## About this exercise
Identify all lines below that hold "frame" and collect them.

╔══

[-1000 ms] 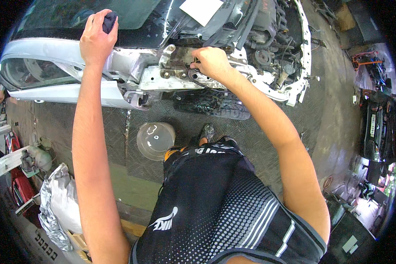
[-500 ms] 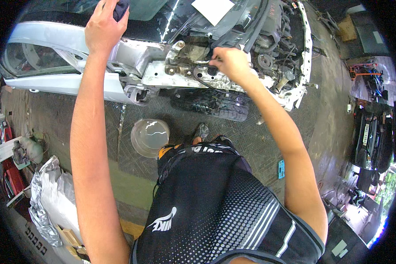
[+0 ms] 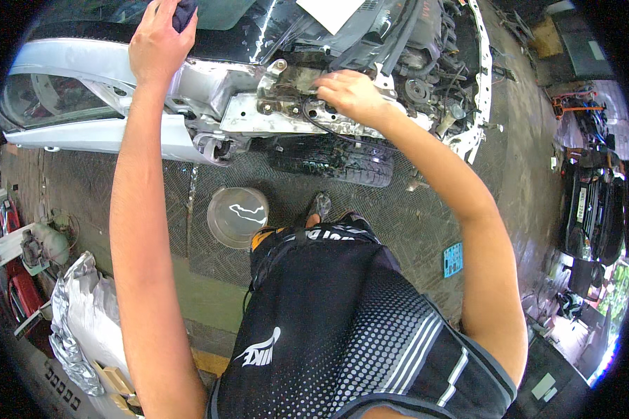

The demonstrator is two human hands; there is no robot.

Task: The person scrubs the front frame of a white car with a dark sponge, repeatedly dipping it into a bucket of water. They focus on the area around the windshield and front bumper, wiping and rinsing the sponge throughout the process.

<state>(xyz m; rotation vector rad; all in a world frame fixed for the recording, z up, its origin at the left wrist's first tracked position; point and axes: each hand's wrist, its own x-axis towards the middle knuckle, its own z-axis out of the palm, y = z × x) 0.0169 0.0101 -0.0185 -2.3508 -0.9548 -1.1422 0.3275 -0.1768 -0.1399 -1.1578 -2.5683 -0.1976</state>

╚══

## Solution to the exercise
Task: The person scrubs the front frame of a white car with a dark sponge, repeatedly dipping it into a bucket of water. They focus on the area around the windshield and front bumper, wiping and rinsing the sponge throughout the process.
<state>(xyz m; rotation vector rad; all in a world frame fixed for the recording, z up, its origin at the left wrist's first tracked position; point and axes: each hand's wrist, its own x-axis towards the middle knuckle, its own z-axis out of the palm, y = z × x) 0.0169 0.0101 -0.0185 -2.3508 -0.9548 -1.1422 0.3275 -0.1768 -0.1399 -1.1578 -2.5683 -0.1976</state>

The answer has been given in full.